# Problem details
Nothing but a full, exact copy of the data is needed.

# Collected material

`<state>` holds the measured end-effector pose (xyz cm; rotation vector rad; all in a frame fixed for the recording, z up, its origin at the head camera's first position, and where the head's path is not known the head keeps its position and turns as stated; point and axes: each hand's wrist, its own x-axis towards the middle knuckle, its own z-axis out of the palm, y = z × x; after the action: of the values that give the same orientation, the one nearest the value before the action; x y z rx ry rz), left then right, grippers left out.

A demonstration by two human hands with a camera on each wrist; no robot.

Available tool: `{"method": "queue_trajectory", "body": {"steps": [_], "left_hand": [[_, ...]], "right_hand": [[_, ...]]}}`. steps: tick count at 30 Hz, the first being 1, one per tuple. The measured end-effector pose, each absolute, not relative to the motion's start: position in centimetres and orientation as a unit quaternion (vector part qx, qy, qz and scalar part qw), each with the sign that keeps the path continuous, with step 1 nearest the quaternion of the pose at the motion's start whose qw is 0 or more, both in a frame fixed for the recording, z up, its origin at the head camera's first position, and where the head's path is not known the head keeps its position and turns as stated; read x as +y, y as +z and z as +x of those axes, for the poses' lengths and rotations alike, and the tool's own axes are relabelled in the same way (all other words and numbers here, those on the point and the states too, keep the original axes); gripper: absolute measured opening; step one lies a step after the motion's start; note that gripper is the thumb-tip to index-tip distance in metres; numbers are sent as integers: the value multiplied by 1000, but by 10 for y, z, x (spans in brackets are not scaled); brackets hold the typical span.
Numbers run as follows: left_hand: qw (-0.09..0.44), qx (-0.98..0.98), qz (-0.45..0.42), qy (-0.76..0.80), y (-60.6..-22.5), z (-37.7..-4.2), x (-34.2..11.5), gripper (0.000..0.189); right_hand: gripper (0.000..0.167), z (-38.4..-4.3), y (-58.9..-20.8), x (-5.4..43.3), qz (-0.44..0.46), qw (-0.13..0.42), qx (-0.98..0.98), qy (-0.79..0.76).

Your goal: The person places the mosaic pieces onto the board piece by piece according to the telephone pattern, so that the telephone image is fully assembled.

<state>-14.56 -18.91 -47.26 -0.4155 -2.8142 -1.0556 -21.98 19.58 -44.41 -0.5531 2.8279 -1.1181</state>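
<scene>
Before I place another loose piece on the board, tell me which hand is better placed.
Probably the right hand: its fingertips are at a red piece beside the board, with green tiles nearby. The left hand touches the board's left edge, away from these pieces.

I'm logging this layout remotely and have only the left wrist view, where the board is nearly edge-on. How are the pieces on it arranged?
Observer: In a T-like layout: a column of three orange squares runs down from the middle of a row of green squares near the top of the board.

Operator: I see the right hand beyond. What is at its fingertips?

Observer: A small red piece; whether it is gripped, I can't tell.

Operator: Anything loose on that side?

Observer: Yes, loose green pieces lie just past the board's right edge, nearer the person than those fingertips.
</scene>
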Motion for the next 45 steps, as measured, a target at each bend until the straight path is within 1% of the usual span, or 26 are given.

# Task answer
`<state>` holds the measured end-effector pose (xyz cm; rotation vector rad; all in a frame fixed for the recording, z up, its origin at the head camera's first position, and where the head's path is not known the head keeps its position and turns as stated; point and axes: each hand's wrist, its own x-axis towards the middle knuckle, its own z-axis out of the palm, y = z × x; after the action: of the values that give the same orientation, the one nearest the value before the action; x y z rx ry rz), left then right, grippers left out.

A demonstration by two human hands with a camera on each wrist; no robot.

Available tool: `{"method": "queue_trajectory", "body": {"steps": [_], "left_hand": [[_, ...]], "right_hand": [[_, ...]]}}`. steps: tick count at 30 Hz, the first being 1, one per tuple. The measured end-effector pose, each absolute, not relative to the motion's start: position in centimetres and orientation as a unit quaternion (vector part qx, qy, qz and scalar part qw), each with the sign that keeps the path continuous, with step 1 nearest the quaternion of the pose at the motion's start whose qw is 0 or more, both in a frame fixed for the recording, z up, its origin at the head camera's first position, and where the head's path is not known the head keeps its position and turns as stated; read x as +y, y as +z and z as +x of those axes, for the poses' lengths and rotations alike, and the tool's own axes are relabelled in the same way (all other words and numbers here, those on the point and the states too, keep the original axes); gripper: absolute measured opening; step one lies a step after the motion's start; note that gripper is the thumb-tip to index-tip distance in metres; numbers are sent as integers: the value multiplied by 1000, but by 10 for y, z, x (spans in brackets are not scaled); brackets hold the typical span.
Numbers run as follows: left_hand: qw (-0.09..0.44), qx (-0.98..0.98), qz (-0.45..0.42), qy (-0.76..0.80), y (-60.6..-22.5), z (-37.7..-4.2), x (-34.2..11.5), gripper (0.000..0.189); right_hand: gripper (0.000..0.167), z (-38.4..-4.3), y (-58.9..-20.8), x (-5.4..43.3), qz (-0.44..0.46), qw (-0.13..0.42), qx (-0.98..0.98), qy (-0.79..0.76).

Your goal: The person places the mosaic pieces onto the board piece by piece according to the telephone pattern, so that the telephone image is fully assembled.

<state>-14.56 -18.91 -47.26 -0.4155 -2.8142 -1.0556 -21.98 19.58 -44.41 -0.5531 2.8279 -1.1181</state>
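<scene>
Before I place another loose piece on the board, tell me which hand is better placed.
Probably the right hand: its fingertips are at a red piece beside the board, with green tiles nearby. The left hand touches the board's left edge, away from these pieces.

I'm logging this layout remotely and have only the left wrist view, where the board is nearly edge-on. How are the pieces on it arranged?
Observer: In a T-like layout: a column of three orange squares runs down from the middle of a row of green squares near the top of the board.

Operator: I see the right hand beyond. What is at its fingertips?

Observer: A small red piece; whether it is gripped, I can't tell.

Operator: Anything loose on that side?

Observer: Yes, loose green pieces lie just past the board's right edge, nearer the person than those fingertips.
</scene>
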Motion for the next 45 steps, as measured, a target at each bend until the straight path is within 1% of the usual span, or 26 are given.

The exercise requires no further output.